Moving SQL from perl to Stored Procedures

Replies are listed 'Best First'.

Re: Moving SQL from perl to Stored Procedures
by tilly (Archbishop) on Sep 10, 2006 at 01:12 UTC

There are a lot of arguments on both sides when it comes to moving logic in and out of the database. Either decision is very defensible. In a particular situation it may make sense to choose one over the other, but I do not believe that either choice is universally better.

Furthermore if you're going to move logic into the database, then there are additional things you need to do as well. I think that if you're saying that you should do the first, you should at least mention the second.

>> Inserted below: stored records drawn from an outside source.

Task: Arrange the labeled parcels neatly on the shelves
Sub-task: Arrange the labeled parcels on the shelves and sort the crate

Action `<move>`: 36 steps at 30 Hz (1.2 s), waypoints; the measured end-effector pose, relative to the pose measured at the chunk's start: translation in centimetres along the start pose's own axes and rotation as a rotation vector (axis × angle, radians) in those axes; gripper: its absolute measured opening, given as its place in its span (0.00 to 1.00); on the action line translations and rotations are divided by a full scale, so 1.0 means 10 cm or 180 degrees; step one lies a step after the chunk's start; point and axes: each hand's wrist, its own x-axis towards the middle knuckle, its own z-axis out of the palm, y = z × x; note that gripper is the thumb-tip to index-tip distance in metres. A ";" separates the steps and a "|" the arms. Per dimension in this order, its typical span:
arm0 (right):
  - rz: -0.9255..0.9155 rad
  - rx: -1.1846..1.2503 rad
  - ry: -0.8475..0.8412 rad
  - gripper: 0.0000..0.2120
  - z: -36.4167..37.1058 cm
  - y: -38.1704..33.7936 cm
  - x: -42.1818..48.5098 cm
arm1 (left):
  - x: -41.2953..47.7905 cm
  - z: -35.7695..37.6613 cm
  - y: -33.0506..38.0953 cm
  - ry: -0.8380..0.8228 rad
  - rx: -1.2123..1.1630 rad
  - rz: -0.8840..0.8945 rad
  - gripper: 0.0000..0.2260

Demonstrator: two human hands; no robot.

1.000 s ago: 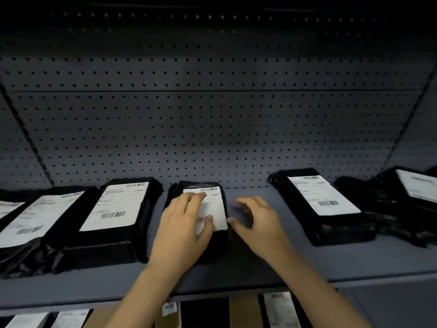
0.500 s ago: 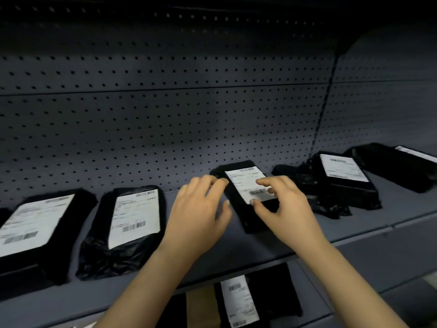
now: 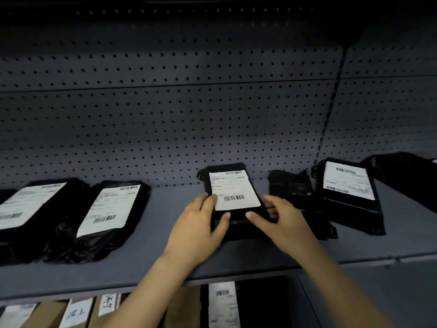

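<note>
Our left hand [image 3: 201,223] grips the near left corner of the middle parcel [image 3: 233,192]. Its fingers [image 3: 208,200] curl against the left edge, touching the white label, and its thumb lies on the parcel's near end. Our right hand [image 3: 281,221] clasps the opposite side, with the thumb on the near end and the fingers bent along the right edge. The two thumbs lie close together but apart.

The middle parcel is a black bag with its barcode label facing up. It lies flat on the grey shelf [image 3: 165,221], its far end almost against the perforated back panel [image 3: 165,114].

To its left, well apart, two more labelled parcels lie side by side and touching, the nearer one [image 3: 111,207] and the far-left one [image 3: 30,202]. Just to its right sits a crumpled black bag [image 3: 290,188] with no label showing. Beyond that come another labelled parcel [image 3: 347,183] and a dark parcel [image 3: 406,176] at the frame edge.

On the shelf below we see brown cartons [image 3: 49,316] with paper tags and a black labelled package [image 3: 222,301].
</note>
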 end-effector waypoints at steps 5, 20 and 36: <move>0.0043 0.0335 -0.0677 0.14 -0.03 0.09 0.11 | -0.06 0.06 0.09 -0.0456 -0.0980 -0.0843 0.30; -0.0269 0.1348 -0.0519 0.24 0.08 0.20 0.05 | -0.11 0.12 0.21 0.0512 -0.2751 -0.0970 0.26; -0.1574 0.2483 -0.0063 0.33 0.10 -0.38 0.16 | -0.08 -0.47 0.12 0.1399 -0.3327 0.0451 0.33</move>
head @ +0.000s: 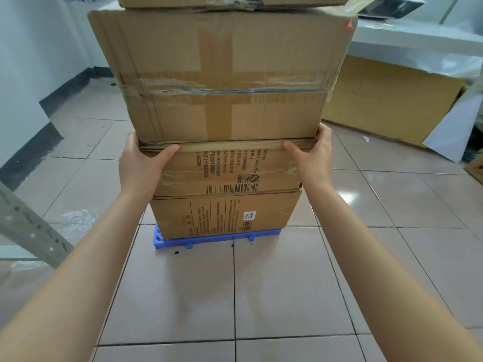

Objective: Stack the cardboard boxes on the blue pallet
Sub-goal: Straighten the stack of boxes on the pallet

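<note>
A blue pallet (206, 241) lies on the tiled floor and carries a tall stack of cardboard boxes. The bottom box (224, 214) rests on it. Above sits a box with a barcode (230, 169), then a large taped box (222, 74), and the edge of a top box (232, 0) reaches the frame's upper border. My left hand (142, 163) clasps the left upper corner of the barcode box, thumb on its front. My right hand (312, 155) clasps the right upper corner the same way. Both sets of fingers are hidden behind the box sides.
A big flattened cardboard sheet (392, 100) leans against a white counter at the right, with white sheets (449, 131) beside it. A grey perforated metal rail (28, 226) slants in at the left. Clear plastic wrap (75, 216) lies on the floor left of the pallet.
</note>
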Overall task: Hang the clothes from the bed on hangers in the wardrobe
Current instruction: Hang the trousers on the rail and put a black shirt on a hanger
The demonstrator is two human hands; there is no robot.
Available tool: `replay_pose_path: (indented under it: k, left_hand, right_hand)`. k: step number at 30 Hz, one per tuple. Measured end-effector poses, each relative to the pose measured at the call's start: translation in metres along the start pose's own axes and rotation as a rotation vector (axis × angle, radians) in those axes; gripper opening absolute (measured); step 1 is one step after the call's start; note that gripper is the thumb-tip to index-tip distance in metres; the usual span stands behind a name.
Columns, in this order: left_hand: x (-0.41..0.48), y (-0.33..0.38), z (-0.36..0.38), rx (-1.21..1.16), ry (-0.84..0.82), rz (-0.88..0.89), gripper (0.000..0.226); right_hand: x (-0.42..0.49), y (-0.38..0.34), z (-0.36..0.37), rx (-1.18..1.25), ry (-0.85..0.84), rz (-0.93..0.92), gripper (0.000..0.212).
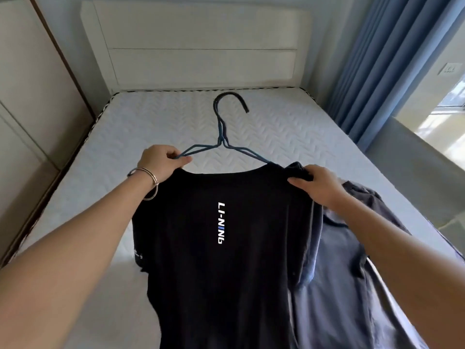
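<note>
While I hold the black shirt (221,260) over the bed (289,137), my left hand (161,161) fingers pinch the hanger (221,137); right hand (318,185) fingers grip the shirt's shoulder, blue shirt (352,273) lying right

My left hand (161,161) pinches one arm of the blue wire hanger (221,137); my right hand (317,185) grips the black T-shirt (221,260) at its shoulder. A grey-blue shirt (352,273) lies beside it on the bed (156,122).
</note>
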State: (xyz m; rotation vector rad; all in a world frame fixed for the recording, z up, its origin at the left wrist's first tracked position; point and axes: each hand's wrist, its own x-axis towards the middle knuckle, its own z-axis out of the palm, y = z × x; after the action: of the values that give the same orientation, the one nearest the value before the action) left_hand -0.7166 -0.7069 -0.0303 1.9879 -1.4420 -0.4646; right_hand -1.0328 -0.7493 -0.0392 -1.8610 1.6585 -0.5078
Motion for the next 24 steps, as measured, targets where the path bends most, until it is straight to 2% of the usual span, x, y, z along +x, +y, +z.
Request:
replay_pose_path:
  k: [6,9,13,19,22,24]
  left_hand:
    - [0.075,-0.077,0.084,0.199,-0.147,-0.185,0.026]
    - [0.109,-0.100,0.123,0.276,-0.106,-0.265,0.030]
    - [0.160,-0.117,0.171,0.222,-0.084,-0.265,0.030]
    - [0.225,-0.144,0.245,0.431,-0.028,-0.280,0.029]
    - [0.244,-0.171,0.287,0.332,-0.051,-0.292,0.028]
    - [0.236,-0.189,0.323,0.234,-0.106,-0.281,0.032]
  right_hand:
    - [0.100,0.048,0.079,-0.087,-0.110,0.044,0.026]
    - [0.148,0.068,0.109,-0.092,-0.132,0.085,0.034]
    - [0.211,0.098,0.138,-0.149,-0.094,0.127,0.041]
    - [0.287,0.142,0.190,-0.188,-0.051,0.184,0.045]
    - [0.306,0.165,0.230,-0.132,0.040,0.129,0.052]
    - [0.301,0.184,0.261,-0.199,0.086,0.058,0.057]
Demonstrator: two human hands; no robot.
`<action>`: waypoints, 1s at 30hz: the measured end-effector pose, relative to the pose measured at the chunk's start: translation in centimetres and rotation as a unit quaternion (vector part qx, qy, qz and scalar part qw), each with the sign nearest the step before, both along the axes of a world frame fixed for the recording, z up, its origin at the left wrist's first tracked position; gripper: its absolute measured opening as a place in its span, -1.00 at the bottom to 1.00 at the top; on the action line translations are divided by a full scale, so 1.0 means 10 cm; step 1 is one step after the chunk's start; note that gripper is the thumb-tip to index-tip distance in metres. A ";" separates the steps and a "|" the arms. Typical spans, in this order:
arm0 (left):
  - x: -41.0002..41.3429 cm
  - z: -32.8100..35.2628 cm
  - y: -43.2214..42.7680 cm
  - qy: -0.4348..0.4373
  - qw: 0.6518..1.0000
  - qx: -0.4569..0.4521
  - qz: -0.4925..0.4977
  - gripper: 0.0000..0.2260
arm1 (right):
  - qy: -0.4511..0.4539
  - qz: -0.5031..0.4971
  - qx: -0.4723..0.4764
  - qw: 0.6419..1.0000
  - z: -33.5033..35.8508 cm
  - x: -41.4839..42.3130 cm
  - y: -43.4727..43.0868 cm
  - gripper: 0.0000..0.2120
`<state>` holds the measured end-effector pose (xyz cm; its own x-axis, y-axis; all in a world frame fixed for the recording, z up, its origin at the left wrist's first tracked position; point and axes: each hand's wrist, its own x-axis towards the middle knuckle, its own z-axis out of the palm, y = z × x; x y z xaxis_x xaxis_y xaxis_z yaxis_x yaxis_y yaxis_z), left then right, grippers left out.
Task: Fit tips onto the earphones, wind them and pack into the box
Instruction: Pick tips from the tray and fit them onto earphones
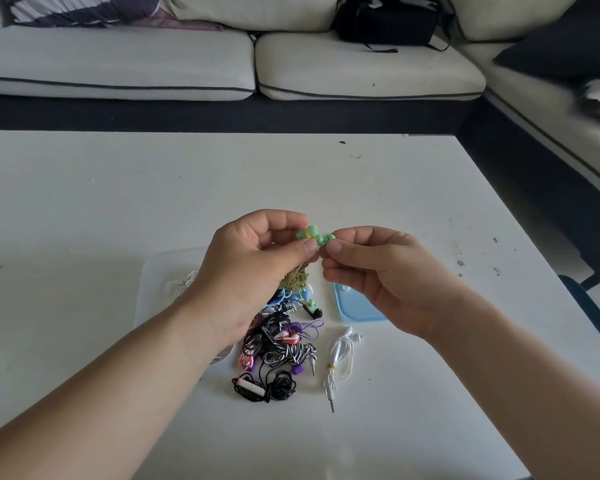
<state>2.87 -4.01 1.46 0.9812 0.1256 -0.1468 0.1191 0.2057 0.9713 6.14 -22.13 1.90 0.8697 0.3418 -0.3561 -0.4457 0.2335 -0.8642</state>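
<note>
Head view: both hands (253, 268) pinch green earphones (314, 236).

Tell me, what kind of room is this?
Most likely a living room at home. A big cream sofa bends round a white table, and a black bag sits on the cushions. The left hand and right hand pinch green earphones above the table.

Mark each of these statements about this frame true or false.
1. The left hand and the right hand both hold the green earphones. True.
2. The blue lid is on the clear box. False: it lies on the table, right of the earphone pile.
3. A white earphone set lies right of the pile. True.
4. The earphone pile is inside the clear box. False: it lies on the table beside it.
</note>
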 end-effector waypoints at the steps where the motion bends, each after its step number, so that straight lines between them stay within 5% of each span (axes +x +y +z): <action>1: -0.01 0.00 0.00 -0.001 1.000 0.005 -0.001 -0.76 | -0.003 0.002 -0.003 1.000 0.00 -0.01 0.00 -0.80; 18: 0.00 -0.05 -0.03 -0.010 0.998 0.051 0.026 -0.78 | -0.064 -0.057 -0.049 0.995 -0.05 -0.08 0.09 -0.96; 30: 0.04 -0.08 0.03 0.023 0.997 0.056 0.039 -0.77 | -0.017 -0.061 -0.045 0.997 -0.11 -0.13 0.13 -0.85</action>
<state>3.22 -3.71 0.61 0.9603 0.2198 -0.1720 0.1514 0.1074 0.9826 4.82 -20.85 0.82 0.9149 0.2007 -0.3504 -0.3891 0.2057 -0.8979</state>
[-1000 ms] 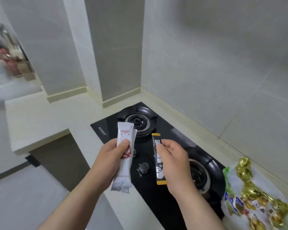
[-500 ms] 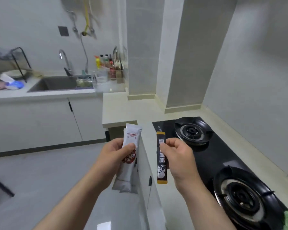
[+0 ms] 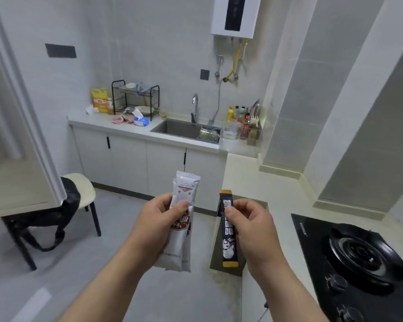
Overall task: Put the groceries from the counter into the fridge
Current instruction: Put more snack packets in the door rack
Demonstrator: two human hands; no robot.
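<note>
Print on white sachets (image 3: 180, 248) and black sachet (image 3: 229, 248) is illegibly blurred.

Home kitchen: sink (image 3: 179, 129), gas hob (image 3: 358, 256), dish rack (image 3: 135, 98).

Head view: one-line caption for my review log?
Left hand holds white sachets, right hand a black sachet, facing the kitchen sink.

Left hand (image 3: 157, 223) grips white sachets (image 3: 180, 231), right hand (image 3: 254, 231) pinches a black stick sachet (image 3: 229, 242)
</note>
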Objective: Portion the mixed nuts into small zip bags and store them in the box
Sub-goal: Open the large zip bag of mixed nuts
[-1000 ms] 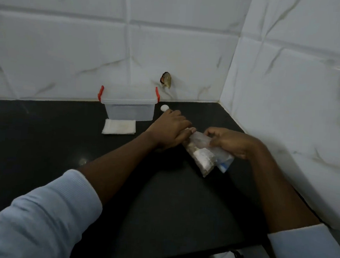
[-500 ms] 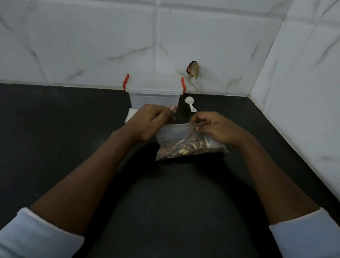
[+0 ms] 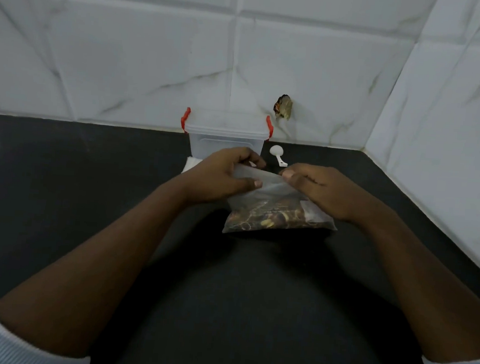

What are some of the trade-offs?

Against keeping logic in databases:

Who is developing your application? Probably programmers. What are they best at? Probably their application language (given this site, likely to be Perl). Why make them program in another language?
You present SQL injection attacks as a key problem to solve. That has many solutions. For instance you can use placeholders. Or you can use an object relational manager such as Class::DBI.
Stored procedure languages tend to be quite bad. Business logic etc can often be far more clearly done outside of the database than inside the database.
Having significant logic in stored procedures makes code releases significantly more complex.
If multiple programmers are working on logic in stored procedures in the database, they are more likely to accidentally step on each other's toes.
If there is any chance that you'll need to change databases, the more logic in the database, the worse it is. Very relevant to this point is that proprietary database vendors actively attempt to charge you as close to your cost of switching databases as possible. Those negotiations may go better for you if you really can switch databases easily. (See Information Rules for an explanation of why they do this.)
The database tends to be the hardest part of your system to scale. Verifying logic takes work for your database, and may cause it to run into problems sooner. (Note "may", scalability can go either way.) Yes, I know that database vendors claim that it is more scaleable to put logic in the database. It is also in their financial interest that you do so...
As the anonymous monk pointed out above, when you leave some logic in the application and move other logic into the database, you are tightly coupling two piece of code that are very far from each other. In general, this is an unwise thing to do.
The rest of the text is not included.